The machine room also gets its own receptacle circuit.


----------



## HertzHound (Jan 22, 2019)

Just for comparison:



> 620.22 Branch Circuits for Car Lighting, Receptacle(s), Ventilation, Heating, and Air-Conditioning.
> (A)Car Light Source.
> A separate branch circuit shall supply the car lights, receptacle(s), auxiliary lighting power source, and ventilation on each elevator car. The overcurrent device protecting the branch circuit shall be located in the elevator machine room or control room/machinery space or control space.





> 620.23 Branch Circuits for Machine Room or Control Room/ Machinery Space or Control Space Lighting and Receptacle(s).
> (A)Separate Branch Circuits.
> The branch circuit(s) supplying the lighting for machine rooms, control rooms, machinery spaces, or control spaces shall be separate from the branch circuit(s) supplying the receptacle(s) in those places.
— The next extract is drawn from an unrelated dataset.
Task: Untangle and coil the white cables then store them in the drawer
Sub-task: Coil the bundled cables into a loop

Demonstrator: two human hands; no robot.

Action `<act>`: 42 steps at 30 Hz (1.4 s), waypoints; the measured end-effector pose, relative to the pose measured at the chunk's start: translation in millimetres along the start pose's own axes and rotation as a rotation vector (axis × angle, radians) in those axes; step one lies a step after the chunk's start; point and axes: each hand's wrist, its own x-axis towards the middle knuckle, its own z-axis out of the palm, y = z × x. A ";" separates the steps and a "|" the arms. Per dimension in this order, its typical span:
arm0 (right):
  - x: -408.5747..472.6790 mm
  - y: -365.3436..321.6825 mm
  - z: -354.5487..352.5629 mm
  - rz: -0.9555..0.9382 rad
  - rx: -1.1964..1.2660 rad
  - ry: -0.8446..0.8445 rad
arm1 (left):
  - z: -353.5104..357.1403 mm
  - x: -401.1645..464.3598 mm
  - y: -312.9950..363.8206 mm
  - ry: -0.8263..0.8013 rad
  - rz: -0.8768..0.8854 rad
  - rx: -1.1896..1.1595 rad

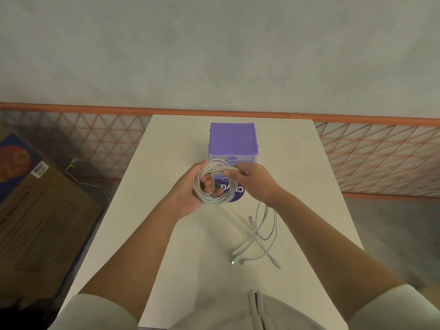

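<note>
Both hands hold the coil just in front of the drawer box: left hand grips it, right hand pinches the end. Loose grip and the loops probably spring apart; other cables lie nearer me, tangled.

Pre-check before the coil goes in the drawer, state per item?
1. Coil wound into neat loops: ok.
2. Left hand holds the coil, fingers through its middle: ok.
3. Right hand pinches the coil's far side: ok.
4. Coil's loose end tucked in: cannot tell, hidden by the right hand.
5. Drawer of the purple box open to take the coil: cannot tell, the hands and coil cover its front.
6. All cables coiled: not ok, loose cables lie tangled on the table under the right forearm.
</note>
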 end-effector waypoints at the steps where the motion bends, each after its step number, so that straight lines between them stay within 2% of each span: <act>1: 0.1 1.0 -2.8 -0.012 -0.004 -0.019 | -0.2 -3.5 1.9 -0.026 -0.033 0.006; 4: -2.0 -1.0 -7.0 -0.028 0.026 -0.038 | 2.3 -14.0 7.5 -0.101 -0.121 0.062; 8: -4.7 -2.9 -3.9 0.040 0.104 -0.005 | 5.3 -21.8 11.4 -0.188 -0.201 0.070; 13: -1.5 -12.8 1.0 0.107 -0.299 0.153 | -0.1 -12.9 11.0 -0.282 -0.316 0.226; 16: -1.7 -15.0 2.0 0.082 -0.374 0.174 | 0.8 -10.9 9.3 -0.273 -0.314 0.344; 23: 0.9 -18.0 1.3 -0.011 -0.374 0.174 | -1.4 -13.7 6.3 -0.288 -0.287 0.361; 29: 0.2 -18.2 3.7 -0.119 -0.422 0.163 | 0.8 -14.7 16.6 -0.396 -0.390 0.490; 32: 1.7 -15.2 6.3 -0.123 -0.506 0.156 | 9.2 -13.8 23.5 -0.407 -0.403 0.649; 34: 5.3 -13.5 6.9 -0.116 -0.514 0.147 | 17.5 -13.0 22.3 -0.348 -0.341 0.829; 36: 8.1 -14.4 5.0 -0.133 -0.445 0.141 | 23.3 -13.1 17.7 -0.275 -0.242 0.971; 38: 6.9 -19.0 -0.4 -0.132 -0.246 0.132 | 25.1 -13.0 13.6 -0.239 -0.118 1.003; 42: 3.0 -13.6 -14.8 0.006 0.156 0.169 | 21.5 -14.1 16.5 -0.211 -0.017 0.767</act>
These circuits shall supply no other loads.





> 620.24 Branch Circuit for Hoistway Pit Lighting and Receptacles.
> (A)Separate Branch Circuits.
> Separate branch circuits shall supply the hoistway pit lighting and receptacles.


----------



## Wirenuting (Sep 12, 2010)

Is it a common pit or individual shafts?


----------



## 99cents (Aug 20, 2012)

All I know about elevators is that elevator inspectors are free to write their own rules and electrical code is meaningless to them.


----------



## kb1jb1 (Nov 11, 2017)

I would think that if the NEC intended a separate circuit for each pit was required, then it would use the term, " Individual" branch circuit or "dedicated". I know the intent is not to have the receptacle and light together so that the service worker is not in the dark if he trips out the breaker while using the receptacle. 
I concur with the previous comment, Ask the engineer.


----------



## Awg-Dawg (Jan 23, 2007)

99cents said:


> All I know about elevators is that elevator inspectors are free to write their own rules and electrical code is meaningless to them.


 I had one tell me over and over that a pit is a wet location.

But when I asked what makes it a wet location , he said the pit makes it one and that I had to use raintight fittings and in use covers.

I asked him if he’d seen sumps in a basement of dwellings, he said yes but those are different.


----------